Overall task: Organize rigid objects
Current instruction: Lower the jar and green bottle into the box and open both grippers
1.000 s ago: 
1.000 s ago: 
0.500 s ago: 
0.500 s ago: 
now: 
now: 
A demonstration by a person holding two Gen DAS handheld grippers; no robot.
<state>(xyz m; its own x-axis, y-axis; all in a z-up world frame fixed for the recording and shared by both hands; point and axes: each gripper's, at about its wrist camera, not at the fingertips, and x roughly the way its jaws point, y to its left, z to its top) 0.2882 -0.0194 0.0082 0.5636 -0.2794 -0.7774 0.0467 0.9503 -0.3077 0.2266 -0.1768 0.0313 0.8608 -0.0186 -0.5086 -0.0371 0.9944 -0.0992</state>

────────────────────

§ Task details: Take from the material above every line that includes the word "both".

§ Answer section:
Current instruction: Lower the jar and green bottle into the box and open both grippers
<state>(xyz m; its own x-axis, y-axis; all in a z-up world frame fixed for the recording and shared by both hands; point and axes: each gripper's, at about its wrist camera, not at the fingertips, and x roughly the way its jaws point, y to its left, z to its top) 0.2882 -0.0194 0.0082 0.5636 -0.2794 -0.7774 0.0467 0.9503 -0.3077 0.2266 -0.1768 0.0313 0.8608 -0.0186 -0.5086 -0.0371 0.9944 -0.0992</state>

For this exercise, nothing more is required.